[Records contained in a dataset]
▼

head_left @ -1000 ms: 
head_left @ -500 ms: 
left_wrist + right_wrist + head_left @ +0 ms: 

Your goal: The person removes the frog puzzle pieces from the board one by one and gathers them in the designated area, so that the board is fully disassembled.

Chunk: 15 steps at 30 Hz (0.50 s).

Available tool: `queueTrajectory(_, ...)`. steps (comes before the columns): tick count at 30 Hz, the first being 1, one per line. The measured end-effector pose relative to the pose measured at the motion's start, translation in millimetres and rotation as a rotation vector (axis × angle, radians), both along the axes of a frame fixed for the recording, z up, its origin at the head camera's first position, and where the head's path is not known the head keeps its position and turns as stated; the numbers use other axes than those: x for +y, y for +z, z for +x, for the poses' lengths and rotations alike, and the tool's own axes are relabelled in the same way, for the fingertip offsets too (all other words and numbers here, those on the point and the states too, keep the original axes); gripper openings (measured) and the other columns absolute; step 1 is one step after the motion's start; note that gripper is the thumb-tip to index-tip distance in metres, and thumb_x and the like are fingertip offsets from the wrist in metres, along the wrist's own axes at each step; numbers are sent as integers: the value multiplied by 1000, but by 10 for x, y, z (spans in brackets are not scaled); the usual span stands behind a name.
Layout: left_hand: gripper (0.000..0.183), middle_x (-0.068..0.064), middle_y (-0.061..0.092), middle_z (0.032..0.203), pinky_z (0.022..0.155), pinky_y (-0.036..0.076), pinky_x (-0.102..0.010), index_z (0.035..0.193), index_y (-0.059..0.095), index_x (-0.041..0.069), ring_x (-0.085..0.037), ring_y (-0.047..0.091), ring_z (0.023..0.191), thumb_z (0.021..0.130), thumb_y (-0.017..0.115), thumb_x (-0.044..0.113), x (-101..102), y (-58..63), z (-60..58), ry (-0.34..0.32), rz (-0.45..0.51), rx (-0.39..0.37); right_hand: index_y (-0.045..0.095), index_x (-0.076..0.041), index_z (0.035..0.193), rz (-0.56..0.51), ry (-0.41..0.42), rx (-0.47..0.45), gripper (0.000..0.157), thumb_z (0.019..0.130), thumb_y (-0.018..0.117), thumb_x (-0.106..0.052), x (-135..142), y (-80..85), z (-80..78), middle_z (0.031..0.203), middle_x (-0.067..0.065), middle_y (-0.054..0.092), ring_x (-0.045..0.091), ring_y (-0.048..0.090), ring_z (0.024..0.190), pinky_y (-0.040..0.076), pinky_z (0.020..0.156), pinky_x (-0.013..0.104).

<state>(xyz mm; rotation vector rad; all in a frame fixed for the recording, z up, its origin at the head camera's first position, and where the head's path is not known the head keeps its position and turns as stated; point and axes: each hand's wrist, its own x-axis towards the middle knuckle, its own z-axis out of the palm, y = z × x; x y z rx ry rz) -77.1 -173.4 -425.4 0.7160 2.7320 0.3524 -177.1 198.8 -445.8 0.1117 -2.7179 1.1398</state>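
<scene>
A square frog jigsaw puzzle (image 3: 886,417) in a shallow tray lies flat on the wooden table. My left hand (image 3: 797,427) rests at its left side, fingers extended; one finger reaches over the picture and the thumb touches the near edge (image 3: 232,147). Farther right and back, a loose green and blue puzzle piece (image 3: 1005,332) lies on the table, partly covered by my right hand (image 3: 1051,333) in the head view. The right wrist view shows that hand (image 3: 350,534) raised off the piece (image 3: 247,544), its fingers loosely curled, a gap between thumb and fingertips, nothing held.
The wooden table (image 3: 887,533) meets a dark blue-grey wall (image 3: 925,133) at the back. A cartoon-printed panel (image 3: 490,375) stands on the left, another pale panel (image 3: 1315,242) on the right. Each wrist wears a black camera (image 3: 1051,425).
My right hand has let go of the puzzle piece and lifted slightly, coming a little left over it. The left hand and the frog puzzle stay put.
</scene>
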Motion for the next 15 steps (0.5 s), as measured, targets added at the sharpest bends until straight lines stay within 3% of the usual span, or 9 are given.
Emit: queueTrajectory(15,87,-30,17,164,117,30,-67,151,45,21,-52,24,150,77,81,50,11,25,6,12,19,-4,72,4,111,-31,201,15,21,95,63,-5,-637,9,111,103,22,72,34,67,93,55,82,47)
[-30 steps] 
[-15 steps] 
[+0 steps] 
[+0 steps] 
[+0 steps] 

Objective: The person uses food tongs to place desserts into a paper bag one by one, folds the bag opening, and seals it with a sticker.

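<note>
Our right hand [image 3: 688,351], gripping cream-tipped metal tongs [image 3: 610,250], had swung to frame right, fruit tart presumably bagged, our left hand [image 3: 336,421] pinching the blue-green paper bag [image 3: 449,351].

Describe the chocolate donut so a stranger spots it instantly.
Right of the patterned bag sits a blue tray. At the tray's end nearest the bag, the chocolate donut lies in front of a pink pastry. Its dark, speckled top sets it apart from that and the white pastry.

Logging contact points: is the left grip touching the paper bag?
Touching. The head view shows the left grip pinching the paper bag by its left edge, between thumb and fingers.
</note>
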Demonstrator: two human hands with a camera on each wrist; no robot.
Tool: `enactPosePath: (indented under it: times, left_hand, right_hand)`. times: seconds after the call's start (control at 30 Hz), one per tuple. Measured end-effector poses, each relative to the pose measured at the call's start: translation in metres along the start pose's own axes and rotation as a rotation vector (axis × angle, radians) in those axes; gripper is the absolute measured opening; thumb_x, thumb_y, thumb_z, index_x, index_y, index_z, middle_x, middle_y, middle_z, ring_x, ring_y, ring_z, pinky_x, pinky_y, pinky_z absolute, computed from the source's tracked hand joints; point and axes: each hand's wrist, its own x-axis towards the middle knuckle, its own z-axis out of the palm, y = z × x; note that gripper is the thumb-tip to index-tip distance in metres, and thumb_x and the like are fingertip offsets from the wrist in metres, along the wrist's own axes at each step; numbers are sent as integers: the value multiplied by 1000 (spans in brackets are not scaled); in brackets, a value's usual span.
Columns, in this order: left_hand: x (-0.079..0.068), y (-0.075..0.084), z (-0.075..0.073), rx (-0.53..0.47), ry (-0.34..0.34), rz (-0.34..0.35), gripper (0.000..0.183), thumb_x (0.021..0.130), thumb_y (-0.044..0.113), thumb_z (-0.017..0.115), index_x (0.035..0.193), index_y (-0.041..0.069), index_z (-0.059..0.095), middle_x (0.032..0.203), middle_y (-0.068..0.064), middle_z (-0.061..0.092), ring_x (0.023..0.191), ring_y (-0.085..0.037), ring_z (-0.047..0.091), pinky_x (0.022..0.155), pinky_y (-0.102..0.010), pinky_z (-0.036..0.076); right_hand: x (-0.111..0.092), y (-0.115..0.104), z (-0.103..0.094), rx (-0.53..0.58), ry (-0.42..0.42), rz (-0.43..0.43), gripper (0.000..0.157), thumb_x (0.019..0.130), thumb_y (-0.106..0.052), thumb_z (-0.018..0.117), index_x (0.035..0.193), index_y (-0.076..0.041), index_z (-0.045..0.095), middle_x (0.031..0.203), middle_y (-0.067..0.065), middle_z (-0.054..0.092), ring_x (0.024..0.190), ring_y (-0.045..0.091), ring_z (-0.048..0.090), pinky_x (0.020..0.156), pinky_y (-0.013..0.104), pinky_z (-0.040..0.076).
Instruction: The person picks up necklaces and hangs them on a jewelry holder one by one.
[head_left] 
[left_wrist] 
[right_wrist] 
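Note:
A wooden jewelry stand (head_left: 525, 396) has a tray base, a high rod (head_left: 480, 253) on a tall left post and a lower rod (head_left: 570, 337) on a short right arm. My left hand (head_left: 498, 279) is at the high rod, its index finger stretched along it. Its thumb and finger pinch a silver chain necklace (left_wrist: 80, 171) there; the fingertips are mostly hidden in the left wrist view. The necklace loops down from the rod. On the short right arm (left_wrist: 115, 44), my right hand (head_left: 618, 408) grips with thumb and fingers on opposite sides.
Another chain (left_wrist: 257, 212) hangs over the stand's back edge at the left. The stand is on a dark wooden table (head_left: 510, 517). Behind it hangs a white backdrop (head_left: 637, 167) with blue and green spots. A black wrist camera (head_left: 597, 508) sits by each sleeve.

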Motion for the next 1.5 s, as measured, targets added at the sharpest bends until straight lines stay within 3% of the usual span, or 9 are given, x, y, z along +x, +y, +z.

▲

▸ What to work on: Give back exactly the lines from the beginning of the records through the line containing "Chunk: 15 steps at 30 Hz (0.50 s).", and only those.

▸ Output for this exercise:
head_left @ -1000 ms: 
head_left @ -500 ms: 
left_wrist + right_wrist + head_left @ +0 ms: 

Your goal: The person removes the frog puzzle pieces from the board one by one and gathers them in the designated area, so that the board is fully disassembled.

Chunk: 15 steps at 30 Hz (0.50 s).

Nothing else is needed for the answer.